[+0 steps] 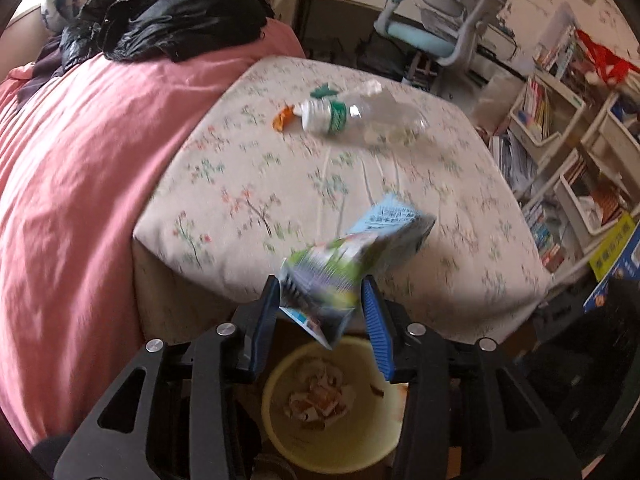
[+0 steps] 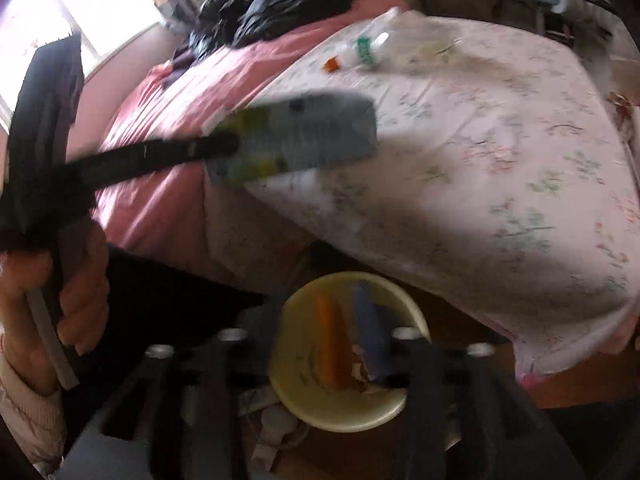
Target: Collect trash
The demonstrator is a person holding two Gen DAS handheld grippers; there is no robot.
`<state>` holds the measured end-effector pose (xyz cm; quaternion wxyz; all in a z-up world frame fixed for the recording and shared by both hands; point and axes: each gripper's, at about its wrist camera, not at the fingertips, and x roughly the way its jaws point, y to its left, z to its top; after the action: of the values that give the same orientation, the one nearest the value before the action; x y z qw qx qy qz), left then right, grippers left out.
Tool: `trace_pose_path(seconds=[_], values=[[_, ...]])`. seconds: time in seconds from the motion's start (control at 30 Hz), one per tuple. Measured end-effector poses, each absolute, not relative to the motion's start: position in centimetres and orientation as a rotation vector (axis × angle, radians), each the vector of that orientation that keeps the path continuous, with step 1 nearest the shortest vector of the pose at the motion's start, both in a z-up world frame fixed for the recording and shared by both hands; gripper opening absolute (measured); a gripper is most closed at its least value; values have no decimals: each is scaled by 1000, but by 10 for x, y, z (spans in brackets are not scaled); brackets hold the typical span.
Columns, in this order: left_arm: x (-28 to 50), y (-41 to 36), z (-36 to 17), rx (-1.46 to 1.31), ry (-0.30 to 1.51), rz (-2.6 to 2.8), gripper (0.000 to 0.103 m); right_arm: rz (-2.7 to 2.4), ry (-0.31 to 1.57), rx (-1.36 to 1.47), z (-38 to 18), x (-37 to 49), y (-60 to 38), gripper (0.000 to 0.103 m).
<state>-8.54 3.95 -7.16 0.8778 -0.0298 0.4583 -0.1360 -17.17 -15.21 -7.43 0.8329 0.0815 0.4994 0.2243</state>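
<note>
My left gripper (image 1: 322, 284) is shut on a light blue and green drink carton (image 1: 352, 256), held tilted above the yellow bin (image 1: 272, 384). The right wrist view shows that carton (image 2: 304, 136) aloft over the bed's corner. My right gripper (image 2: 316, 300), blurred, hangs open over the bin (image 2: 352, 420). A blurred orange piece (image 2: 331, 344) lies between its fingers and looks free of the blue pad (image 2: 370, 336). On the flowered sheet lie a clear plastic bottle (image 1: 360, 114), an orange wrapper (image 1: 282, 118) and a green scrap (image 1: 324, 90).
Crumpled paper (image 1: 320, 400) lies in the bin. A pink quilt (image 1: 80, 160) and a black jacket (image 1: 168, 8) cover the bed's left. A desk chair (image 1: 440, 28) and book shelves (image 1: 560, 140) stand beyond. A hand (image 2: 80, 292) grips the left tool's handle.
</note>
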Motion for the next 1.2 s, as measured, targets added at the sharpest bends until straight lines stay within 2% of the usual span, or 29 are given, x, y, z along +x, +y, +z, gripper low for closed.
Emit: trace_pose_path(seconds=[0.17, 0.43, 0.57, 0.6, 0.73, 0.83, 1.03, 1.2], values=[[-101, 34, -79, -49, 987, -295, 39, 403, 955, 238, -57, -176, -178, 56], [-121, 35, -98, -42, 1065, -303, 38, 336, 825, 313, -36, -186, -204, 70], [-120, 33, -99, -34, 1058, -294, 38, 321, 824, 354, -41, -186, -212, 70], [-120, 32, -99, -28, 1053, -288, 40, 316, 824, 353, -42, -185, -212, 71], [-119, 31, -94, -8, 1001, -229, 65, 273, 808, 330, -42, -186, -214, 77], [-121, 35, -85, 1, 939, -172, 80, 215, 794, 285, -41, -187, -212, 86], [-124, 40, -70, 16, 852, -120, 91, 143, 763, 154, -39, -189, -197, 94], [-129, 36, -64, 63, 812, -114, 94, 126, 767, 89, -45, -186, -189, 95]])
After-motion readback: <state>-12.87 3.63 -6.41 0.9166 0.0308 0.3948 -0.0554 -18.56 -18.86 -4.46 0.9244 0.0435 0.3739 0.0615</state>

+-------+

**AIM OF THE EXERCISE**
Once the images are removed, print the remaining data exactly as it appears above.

**SOLUTION TO THIS TASK**
[+0 steps] 
[+0 steps] 
Target: Collect trash
The demonstrator is a person holding two Gen DAS handheld grippers; there is no robot.
`<state>` holds the measured end-effector pose (xyz cm; quaternion wxyz; all in a z-up world frame fixed for the recording and shared by both hands; point and axes: each gripper's, at about its wrist camera, not at the fingertips, and x roughly the way its jaws point, y to its left, z to its top; after the action: of the values that give the same orientation, the one nearest the value before the action; x y z qw qx qy qz), left then right, grippers left out.
Tool: `trace_pose_path(seconds=[_], values=[[_, ...]])`. seconds: time in seconds from the motion's start (control at 30 Hz), one per tuple. Measured end-effector poses, each absolute, not relative to the motion's start: position in centimetres and orientation as a rotation vector (axis × angle, radians), each the vector of that orientation that keeps the path continuous, with step 1 nearest the shortest vector of the pose at the motion's start, both in a z-up world frame fixed for the recording and shared by both hands; gripper opening absolute (measured); a gripper is most closed at its least value; values have no decimals: each is scaled by 1000, but by 10 for x, y, z (spans in brackets are not scaled); brackets hold the typical span.
Columns, in this order: left_arm: x (-28 to 50), y (-41 to 36), z (-36 to 17), rx (-1.46 to 1.31), ry (-0.30 to 1.51), rz (-2.6 to 2.8), gripper (0.000 to 0.103 m); right_arm: rz (-2.7 to 2.4), ry (-0.31 to 1.57), rx (-1.36 to 1.47), z (-38 to 18), x (-37 to 49), y (-60 to 38), gripper (0.000 to 0.103 m).
<state>-8.54 3.95 -7.16 0.8778 -0.0298 0.4583 -0.1360 -17.17 -15.21 -7.43 0.8329 0.0815 0.4994 0.2243</state>
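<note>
My left gripper (image 1: 322, 284) is shut on a light blue and green drink carton (image 1: 352, 256), held tilted above the yellow bin (image 1: 272, 384). The right wrist view shows that carton (image 2: 304, 136) aloft over the bed's corner. My right gripper (image 2: 316, 300), blurred, hangs open over the bin (image 2: 352, 420). A blurred orange piece (image 2: 331, 344) lies between its fingers and looks free of the blue pad (image 2: 370, 336). On the flowered sheet lie a clear plastic bottle (image 1: 360, 114), an orange wrapper (image 1: 282, 118) and a green scrap (image 1: 324, 90).
Crumpled paper (image 1: 320, 400) lies in the bin. A pink quilt (image 1: 80, 160) and a black jacket (image 1: 168, 8) cover the bed's left. A desk chair (image 1: 440, 28) and book shelves (image 1: 560, 140) stand beyond. A hand (image 2: 80, 292) grips the left tool's handle.
</note>
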Motion for the next 1.2 s, as measured, targets added at the sharpest bends until straight lines stay within 2% of the usual span, or 29 are given, x, y, z along +x, +y, +z, gripper low for closed.
Emit: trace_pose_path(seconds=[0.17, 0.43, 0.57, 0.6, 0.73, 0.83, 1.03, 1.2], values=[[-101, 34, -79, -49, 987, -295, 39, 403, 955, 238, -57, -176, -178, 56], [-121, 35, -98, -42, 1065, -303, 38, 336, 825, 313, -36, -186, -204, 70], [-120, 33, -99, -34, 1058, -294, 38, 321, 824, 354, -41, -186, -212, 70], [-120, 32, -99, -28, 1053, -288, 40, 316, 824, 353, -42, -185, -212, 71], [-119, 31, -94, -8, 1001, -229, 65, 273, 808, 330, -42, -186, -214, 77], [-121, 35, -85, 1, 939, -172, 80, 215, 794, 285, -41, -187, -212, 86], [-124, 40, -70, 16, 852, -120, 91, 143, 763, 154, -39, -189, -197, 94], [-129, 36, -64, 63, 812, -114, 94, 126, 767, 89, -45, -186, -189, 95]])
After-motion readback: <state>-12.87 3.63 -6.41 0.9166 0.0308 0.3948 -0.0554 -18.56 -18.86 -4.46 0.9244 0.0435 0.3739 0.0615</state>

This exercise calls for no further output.